Instructions to follow:
An exact copy of the records is required, minus the pictures they hold.
──────────────────────────────
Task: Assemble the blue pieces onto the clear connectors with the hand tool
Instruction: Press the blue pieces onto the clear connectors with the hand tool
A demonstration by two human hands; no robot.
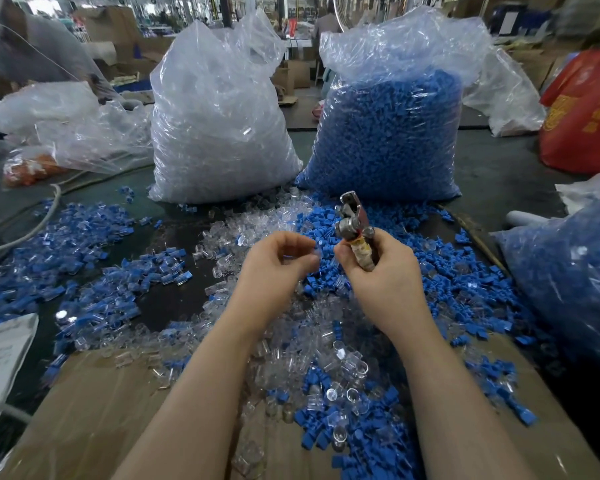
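Our right hand [378,268] grips the metal hand tool [355,226], head tilted up and away. Our left hand [278,261] is just beside it, fingers curled, pinching a small clear connector [310,249] w/ blue, blurred. Loose blue pieces [458,289] lie nearer the right hand on the worktop [174,303]. No legible writing.

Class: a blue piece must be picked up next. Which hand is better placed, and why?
Probably the left hand: it pinches only something small. The right hand is wrapped around the hand tool.
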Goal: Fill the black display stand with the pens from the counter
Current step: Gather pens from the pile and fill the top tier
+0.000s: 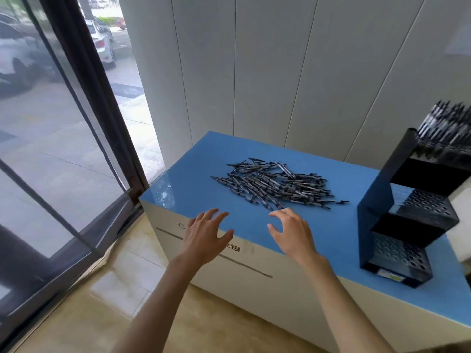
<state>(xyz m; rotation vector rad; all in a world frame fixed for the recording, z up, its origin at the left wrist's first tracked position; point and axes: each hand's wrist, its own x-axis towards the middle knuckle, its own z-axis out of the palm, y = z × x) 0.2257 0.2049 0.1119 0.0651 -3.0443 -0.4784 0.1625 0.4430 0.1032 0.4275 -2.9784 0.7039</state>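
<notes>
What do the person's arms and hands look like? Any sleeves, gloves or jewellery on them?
Both arms are bare along all that shows: no sleeves in view. The left hand and the right hand wear no gloves, and no rings, watch or bracelet can be seen on the fingers or wrists. No markings show on them either.

The black stand (407,215) is cut off by the right edge, its top-tier pens (446,123) blurred. Pens in the pile (277,184) are too small to tell apart.

Glossy blue counter (204,159); black plastic display stand (374,215).
</notes>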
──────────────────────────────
Completed exercise:
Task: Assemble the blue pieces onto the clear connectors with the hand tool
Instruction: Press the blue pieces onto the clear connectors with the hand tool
A demonstration by two human hands; no robot.
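Our right hand [378,268] grips the metal hand tool [355,226], head tilted up and away. Our left hand [278,261] is just beside it, fingers curled, pinching a small clear connector [310,249] w/ blue, blurred. Loose blue pieces [458,289] lie nearer the right hand on the worktop [174,303]. No legible writing.

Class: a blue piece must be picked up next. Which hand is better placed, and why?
Probably the left hand: it pinches only something small. The right hand is wrapped around the hand tool.
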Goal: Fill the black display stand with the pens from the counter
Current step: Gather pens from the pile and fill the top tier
+0.000s: 
<state>(xyz m; rotation vector rad; all in a world frame fixed for the recording, z up, its origin at the left wrist's first tracked position; point and axes: each hand's wrist, its own x-axis towards the middle knuckle, its own z-axis out of the palm, y = z × x) 0.2257 0.2049 0.1119 0.0651 -3.0443 -0.4784 0.1625 0.4430 0.1032 0.4275 -2.9784 0.7039</state>
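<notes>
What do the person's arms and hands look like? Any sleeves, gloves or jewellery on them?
Both arms are bare along all that shows: no sleeves in view. The left hand and the right hand wear no gloves, and no rings, watch or bracelet can be seen on the fingers or wrists. No markings show on them either.

The black stand (407,215) is cut off by the right edge, its top-tier pens (446,123) blurred. Pens in the pile (277,184) are too small to tell apart.

Glossy blue counter (204,159); black plastic display stand (374,215).
</notes>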

What has been written here completes the answer.